Cette partie de la décision illustre le fait que le Guide-Barème n’est qu’un « guide » et que, même s’il ne prévoit pas certaines séquelles, et même si elles n’entraînent pas de déficit fonctionnel significatif autre que des douleurs et une instabilité, elles peuvent ouvrir droit à pension si l’expertise judiciaire y est favorable, quand bien même les instances médicales du Ministère ont conclu en sens inverse.
Dans un second temps, le Conseil d’Etat fait droit au pourvoi de Mr B : il annule les dispositions de l’arrêt de la Cour Administrative d’Appel de DOUAI qui ont rejeté sa demande de pension au titre de la lombosciatalgie récidivante, au motif que le taux d’invalidité en résultant (25%) était inférieur au taux minimum de 30% requis.

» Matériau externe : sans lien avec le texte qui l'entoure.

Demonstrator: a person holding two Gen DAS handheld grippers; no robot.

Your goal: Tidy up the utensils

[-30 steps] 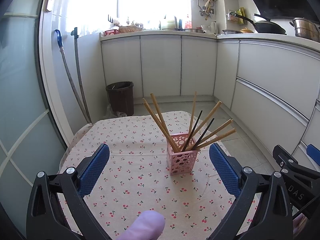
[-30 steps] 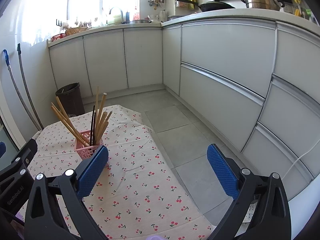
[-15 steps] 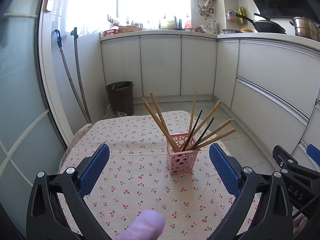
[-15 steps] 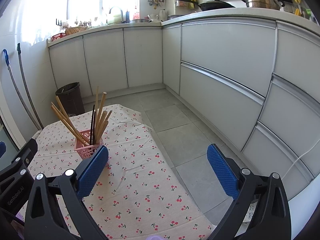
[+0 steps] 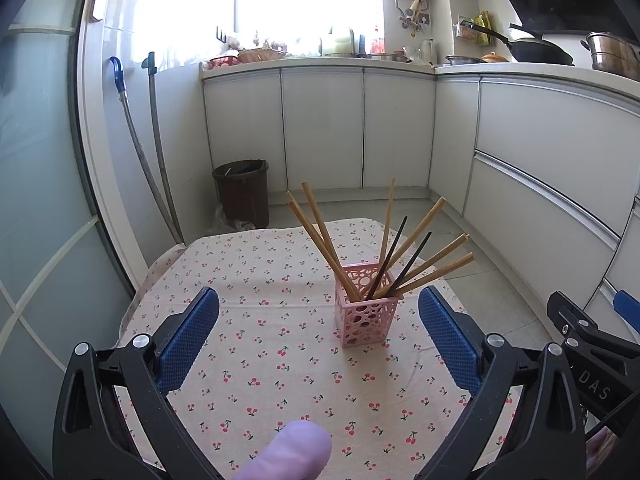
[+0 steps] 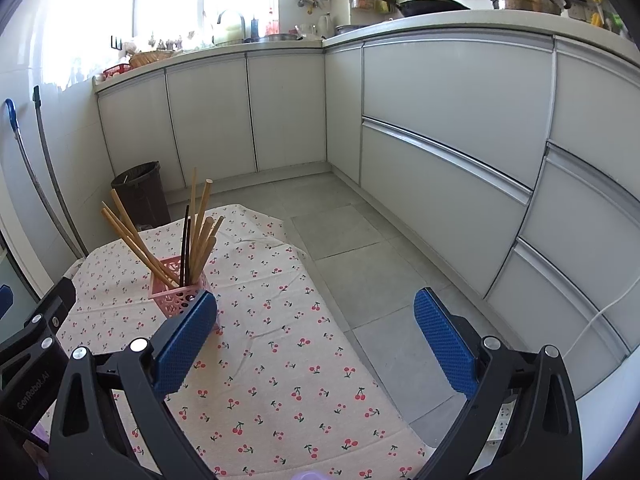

En écho à son arrêt du 14 juin 2022 (voir les commentaires de cet arrêt sur le blog), le Conseil d’Etat retient en effet que « en statuant ainsi, sans tirer les conséquences de ce qu’elle avait également jugé que l’intéressé souffrait, par ailleurs du fait de blessures, d’une invalidité dont le taux devait être fixé à 15%, si bien que par application aux faits de l’espèce des règles précitées par l’article L14 du même code, le degré total d’invalidité de Mr B atteignait 40% et dépassait ainsi le seuil fixé au 2° de l’article L4 du même code, la Cour a commis une erreur de droit ».
En effet, la Cour Administrative d’Appel aurait dû appliquer les règles qui concernent les cas de cumul d’infirmités résultant de blessures et de maladies.
Le Conseil d’Etat souligne ainsi que, si une blessure génère déjà une invalidité dont le taux cumulé avec une maladie entraîne un taux d’invalidité d’au moins 30% (ici, 15+25 = 40%), le requérant a droit à la prise en compte du taux de cette maladie, même si, pris isolément, ce dernier n’est pas indemnisable : le cumul des taux d’invalidité permet l’indemnisation des deux infirmités.
Cet arrêt, qui confirme les précédentes décisions du Conseil d’Etat, est intéressant pour les personnes affectées d’infirmités multiples de type maladie et blessure, y compris si leurs instances sont actuellement en cours.